A fracture index is presented at the front of the book and continues to be a unique feature of the book. The emergentologist can look at figures of a fractured bone, select which one the patient has, and refer directly to the page where everything pertinent about that particular fracture is described. The body of the text is divided into four parts: Part I. Orthopedic Principles and Management, Part II. Spine, Part III. Upper Extremities, and Part IV. Lower Extremities.

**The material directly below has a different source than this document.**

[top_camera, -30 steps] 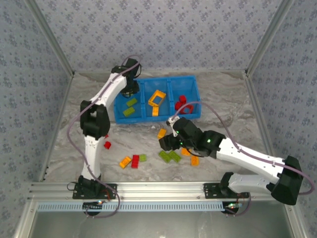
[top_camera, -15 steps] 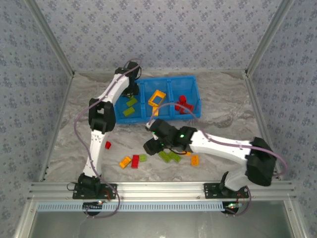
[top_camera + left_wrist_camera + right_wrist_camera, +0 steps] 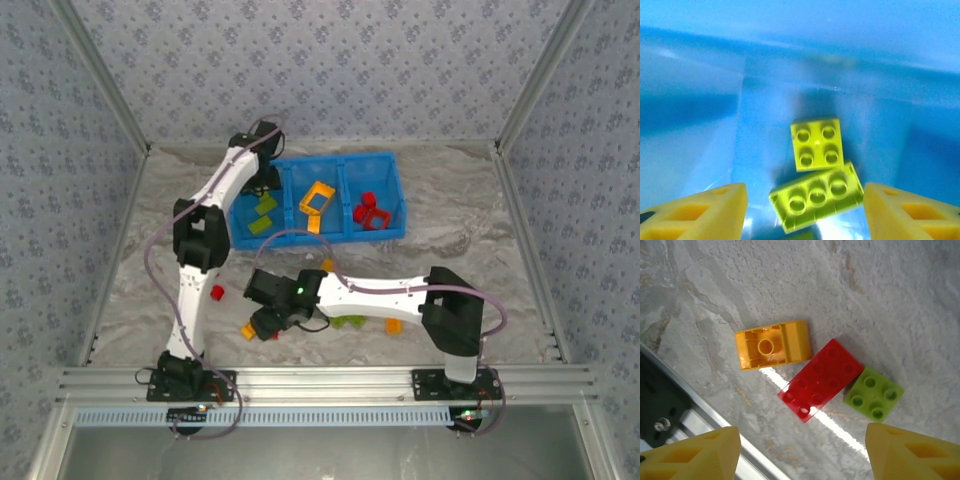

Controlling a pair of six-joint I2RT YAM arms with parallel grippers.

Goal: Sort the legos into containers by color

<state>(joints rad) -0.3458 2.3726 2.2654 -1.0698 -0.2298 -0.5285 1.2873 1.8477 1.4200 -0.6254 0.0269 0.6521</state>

Part I includes chapters on general principles, including emergency splinting, the selection of definitive treatment, and indications for operative treatment. In addition, analgesia, rheumatology, complications, special imaging techniques, and pediatrics are discussed.

Part II includes four new chapters on the spine. Part III, on the upper extremities, includes six chapters: hand, wrist, forearm, elbow, arm, and shoulder. Part III on the lower extremities includes chapters on the pelvis, hip, thigh, knee, leg, ankle, and foot. Each chapter is organized so that fractures are covered first, followed by a discussion of soft-tissue injuries.We present a detailed discussion of each type of fracture, including, where appropriate, essential anatomy, mechanism of injury, examination, imaging, associated injuries, and treatment.

The Appendix describes and illustrates the steps involved in placing a particular type of splint or cast. Major revisions with many more detailed step-by-step illustrations have been added to the sixth edition. References to the Appendix are made throughout the text.

In addition, the reader will find axioms—major statements that serve as guidelines to prevent the misdiagnosis of a particular problem. The axioms should be regarded as rules by which the emergency physician should practice.

There are a number of areas in orthopedics where treatment programs differ and legitimate controversy over some therapeutic modalities exists. In most cases, the authors have tried to present the various types of treatment for a particular injury. The author's preferred method of treatment is presented, however, to facilitate a plan of action for the patient. In cases where significant controversy exists, the authors advise referral or consultation with the orthopedic surgeon.